TMD file again

  • Morning Jan

    Couldn't find an obvious error so decided to re-write the UHF code from scratch and it now works. Obviously a bracket, spelling or dot thing going on but I couldn't see it.

    UHF radio is there because users will want to see the numbers going round, it makes them think we have UHF. I had planned for numerical displays but try as I might I couldn't get them to show, no errors in the sim just no display, perhaps an electrical thing going on there. Will need to correct this as I hope to have the TANS displays working one day.

    Saitek Panels.....=O, not even added Sender stuff yet.. Already have NAV1, COM1 and now UHF1. Will the introduction of UHF 1 interfere with COM1

    Thanks again


  • no, UHF won't be recognized by the panel... So the frequency tuning will be limited to Cockpit only

  • HI Jan

    Would you be so kind as to look at the coding in the zip file.

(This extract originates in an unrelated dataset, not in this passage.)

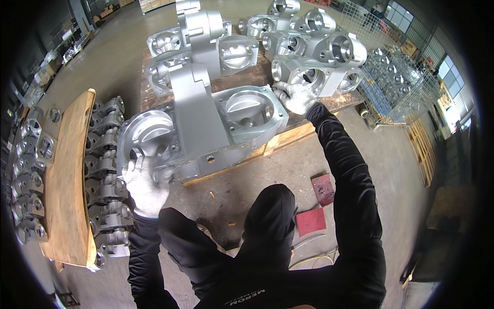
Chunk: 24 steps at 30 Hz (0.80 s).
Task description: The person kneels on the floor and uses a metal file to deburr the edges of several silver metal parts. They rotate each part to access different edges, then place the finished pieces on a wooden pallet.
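A large silver metal casting (198, 121) lies in front of me. It has a raised central block and a round hollow on each side. My left hand (147, 186), in a white knit glove, grips its near left edge, fingers over the rim and thumb apart. At the far right corner, my right hand (296, 98), gloved alike, curls its fingers on the edge; some fingertips are hard to make out. The casting rests on a wooden pallet (280, 141) and stays level between both hands.
More silver castings (314, 56) crowd the pallet behind. Smaller metal parts (109, 175) are stacked beside a wooden board (71, 185) at left. A wire cage (411, 98) of parts stands at right. Red sheets (311, 222) and a hose (314, 261) lie on the floor.
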Motion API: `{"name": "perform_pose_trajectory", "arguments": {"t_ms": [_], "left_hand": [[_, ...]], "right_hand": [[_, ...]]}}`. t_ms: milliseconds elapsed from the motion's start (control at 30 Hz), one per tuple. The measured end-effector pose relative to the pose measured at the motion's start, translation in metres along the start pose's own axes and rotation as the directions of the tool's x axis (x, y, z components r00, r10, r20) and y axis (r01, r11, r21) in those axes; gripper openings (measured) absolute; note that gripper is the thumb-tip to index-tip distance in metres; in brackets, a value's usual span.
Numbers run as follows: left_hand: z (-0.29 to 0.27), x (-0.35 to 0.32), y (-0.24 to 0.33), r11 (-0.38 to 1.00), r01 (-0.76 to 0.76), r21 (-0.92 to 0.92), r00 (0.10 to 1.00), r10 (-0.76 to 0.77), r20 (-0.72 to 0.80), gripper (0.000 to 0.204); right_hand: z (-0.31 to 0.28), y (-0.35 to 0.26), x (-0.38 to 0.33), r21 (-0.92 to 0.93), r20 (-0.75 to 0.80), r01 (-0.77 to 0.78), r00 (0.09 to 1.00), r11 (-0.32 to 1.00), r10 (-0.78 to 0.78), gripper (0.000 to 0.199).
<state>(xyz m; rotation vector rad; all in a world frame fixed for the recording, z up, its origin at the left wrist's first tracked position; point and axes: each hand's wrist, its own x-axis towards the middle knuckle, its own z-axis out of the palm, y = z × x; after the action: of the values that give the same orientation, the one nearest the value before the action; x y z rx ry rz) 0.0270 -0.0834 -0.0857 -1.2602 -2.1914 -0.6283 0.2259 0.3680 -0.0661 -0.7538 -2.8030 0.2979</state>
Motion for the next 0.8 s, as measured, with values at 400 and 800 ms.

    It's simply rotating knobs. One works the other doesn't yet it's the same code. I have tried various control messages but still the same error, the UHF knob refuses to work ( no sound or knob movement) If I link the graphics to the VHF output both knobs move simultaneously. I also tried the knob next to the VHF (TAC1) and its the same problem. The selctor below works fine

    As there are 3 of these boxes and the smaller ones below I really need this to work, not that they will do much but users like to see knobs and switches move

    Many Thanks


  • Hi Steve, I looked at your your code and couldn't spot any mistake. Are you sure you are editing the correct tmd and controls files and not one from the intermediate directory and the other from the aircraft directory?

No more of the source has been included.